TASK GOAL: Extract the complete listing and output it unchanged.

SOURCE MATERIAL:
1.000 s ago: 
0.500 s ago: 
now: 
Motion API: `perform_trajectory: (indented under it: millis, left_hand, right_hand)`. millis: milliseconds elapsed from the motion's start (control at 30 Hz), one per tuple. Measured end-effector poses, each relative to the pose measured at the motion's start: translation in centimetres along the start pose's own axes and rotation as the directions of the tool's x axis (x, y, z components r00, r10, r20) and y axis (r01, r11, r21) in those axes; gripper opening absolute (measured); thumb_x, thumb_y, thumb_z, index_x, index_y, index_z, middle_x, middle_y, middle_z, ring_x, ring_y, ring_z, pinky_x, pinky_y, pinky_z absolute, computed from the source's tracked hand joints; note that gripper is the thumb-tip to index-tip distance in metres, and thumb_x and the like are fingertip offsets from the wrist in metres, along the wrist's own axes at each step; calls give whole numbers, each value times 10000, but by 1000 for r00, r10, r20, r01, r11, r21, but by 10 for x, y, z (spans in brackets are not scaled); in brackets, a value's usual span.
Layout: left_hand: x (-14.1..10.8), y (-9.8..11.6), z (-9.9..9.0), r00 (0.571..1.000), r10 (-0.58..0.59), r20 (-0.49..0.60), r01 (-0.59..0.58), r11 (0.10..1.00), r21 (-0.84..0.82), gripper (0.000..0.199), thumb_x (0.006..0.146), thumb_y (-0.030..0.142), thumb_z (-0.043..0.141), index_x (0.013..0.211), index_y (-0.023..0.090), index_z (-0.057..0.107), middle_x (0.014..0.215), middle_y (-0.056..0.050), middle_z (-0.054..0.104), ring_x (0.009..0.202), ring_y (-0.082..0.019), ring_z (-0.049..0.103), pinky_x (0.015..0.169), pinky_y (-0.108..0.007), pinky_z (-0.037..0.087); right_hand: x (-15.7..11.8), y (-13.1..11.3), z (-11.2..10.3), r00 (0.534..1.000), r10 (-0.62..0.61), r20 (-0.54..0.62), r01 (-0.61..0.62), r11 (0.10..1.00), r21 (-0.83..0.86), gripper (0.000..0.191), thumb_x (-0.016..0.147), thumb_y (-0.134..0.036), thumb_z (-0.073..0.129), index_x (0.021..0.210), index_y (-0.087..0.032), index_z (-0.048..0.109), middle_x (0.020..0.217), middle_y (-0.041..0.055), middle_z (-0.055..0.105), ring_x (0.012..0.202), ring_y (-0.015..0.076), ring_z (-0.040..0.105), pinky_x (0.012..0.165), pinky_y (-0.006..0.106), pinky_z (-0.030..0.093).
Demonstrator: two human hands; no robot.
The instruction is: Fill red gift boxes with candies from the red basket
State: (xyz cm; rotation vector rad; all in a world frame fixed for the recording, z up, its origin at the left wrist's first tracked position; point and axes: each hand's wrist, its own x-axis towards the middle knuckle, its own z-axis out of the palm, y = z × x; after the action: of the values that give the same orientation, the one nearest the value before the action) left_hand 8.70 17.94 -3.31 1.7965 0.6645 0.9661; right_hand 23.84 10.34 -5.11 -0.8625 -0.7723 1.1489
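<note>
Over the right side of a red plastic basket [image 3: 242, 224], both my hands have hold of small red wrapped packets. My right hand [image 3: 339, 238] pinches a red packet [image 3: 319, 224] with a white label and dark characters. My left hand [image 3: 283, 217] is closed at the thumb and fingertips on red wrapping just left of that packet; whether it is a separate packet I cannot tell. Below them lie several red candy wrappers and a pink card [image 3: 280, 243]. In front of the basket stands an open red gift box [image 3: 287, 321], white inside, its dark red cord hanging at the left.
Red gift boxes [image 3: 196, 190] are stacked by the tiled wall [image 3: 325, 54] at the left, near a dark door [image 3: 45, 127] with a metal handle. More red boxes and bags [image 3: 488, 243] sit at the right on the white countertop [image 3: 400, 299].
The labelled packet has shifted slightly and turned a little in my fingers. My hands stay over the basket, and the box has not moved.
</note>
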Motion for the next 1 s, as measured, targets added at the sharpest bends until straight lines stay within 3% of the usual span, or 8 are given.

RESPONSE:
1.000 s ago: 
0.500 s ago: 
now: 
Motion API: `perform_trajectory: (indented under it: millis, left_hand, right_hand)`. millis: milliseconds elapsed from the motion's start (control at 30 Hz), one per tuple. Measured end-effector poses, each relative to the pose measured at the motion's start: translation in centimetres along the start pose's own axes and rotation as the directions of the tool's x axis (x, y, z components r00, r10, r20) and y axis (r01, r11, r21) in those axes; gripper opening absolute (measured); thumb_x, thumb_y, thumb_z, index_x, index_y, index_z, middle_x, middle_y, middle_z, ring_x, ring_y, ring_z, pinky_x, pinky_y, pinky_z absolute, computed from the source's tracked hand joints; note that gripper is the thumb-tip to index-tip distance in metres, and thumb_x and the like are fingertip offsets from the wrist in metres, along the wrist's own axes at each step; calls give whole numbers, each value times 10000, but by 1000 for r00, r10, r20, r01, r11, r21, but by 10 for x, y, z (spans in brackets are not scaled); in brackets, a value's usual span.
Layout: left_hand: x (-14.1..10.8), y (-9.8..11.6), z (-9.9..9.0), r00 (0.571..1.000), r10 (-0.58..0.59), r20 (-0.49..0.60), r01 (-0.59..0.58), r11 (0.10..1.00), r21 (-0.84..0.82), gripper (0.000..0.199), thumb_x (0.006..0.146), thumb_y (-0.030..0.142), thumb_z (-0.043..0.141), index_x (0.013..0.211), index_y (-0.023..0.090), index_z (-0.057..0.107), middle_x (0.014..0.215), middle_y (-0.056..0.050), middle_z (-0.054..0.104), ring_x (0.009..0.202), ring_y (-0.082..0.019), ring_z (-0.049..0.103), pinky_x (0.015..0.169), pinky_y (-0.108..0.007), pinky_z (-0.037..0.087); right_hand: x (-15.7..11.8), y (-13.1..11.3), z (-11.2..10.3), r00 (0.534..1.000), r10 (-0.62..0.61), r20 (-0.54..0.62), r01 (-0.61..0.62), r11 (0.10..1.00), r21 (-0.83..0.86), gripper (0.000..0.191), thumb_x (-0.016..0.147), thumb_y (-0.134..0.036), thumb_z (-0.073..0.129), index_x (0.021..0.210), index_y (-0.087..0.032), index_z (-0.048..0.109), middle_x (0.020..0.217), middle_y (-0.041..0.055), middle_z (-0.055..0.105), ring_x (0.012..0.202), ring_y (-0.015..0.076), ring_z (-0.040..0.105), pinky_x (0.012..0.165), pinky_y (-0.006..0.106), pinky_z (-0.030..0.093).
Demonstrator: two human hands; no robot.
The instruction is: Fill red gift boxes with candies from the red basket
State: (xyz cm; rotation vector rad; all in a world frame fixed for the recording, z up, its origin at the left wrist's first tracked position; point and axes: each hand's wrist, its own x-axis towards the middle knuckle, its own z-axis out of the palm, y = z × x; after the action: of the values that give the same orientation, the one nearest the value before the action) left_hand 8.70 17.94 -3.31 1.7965 0.6645 0.9661; right_hand 23.84 10.34 -5.11 -0.8625 -0.7723 1.1489
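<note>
Over the right side of a red plastic basket [image 3: 242, 224], both my hands have hold of small red wrapped packets. My right hand [image 3: 339, 238] pinches a red packet [image 3: 319, 224] with a white label and dark characters. My left hand [image 3: 283, 217] is closed at the thumb and fingertips on red wrapping just left of that packet; whether it is a separate packet I cannot tell. Below them lie several red candy wrappers and a pink card [image 3: 280, 243]. In front of the basket stands an open red gift box [image 3: 287, 321], white inside, its dark red cord hanging at the left.
Red gift boxes [image 3: 196, 190] are stacked by the tiled wall [image 3: 325, 54] at the left, near a dark door [image 3: 45, 127] with a metal handle. More red boxes and bags [image 3: 488, 243] sit at the right on the white countertop [image 3: 400, 299].
The labelled packet has shifted slightly and turned a little in my fingers. My hands stay over the basket, and the box has not moved.
</note>
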Motion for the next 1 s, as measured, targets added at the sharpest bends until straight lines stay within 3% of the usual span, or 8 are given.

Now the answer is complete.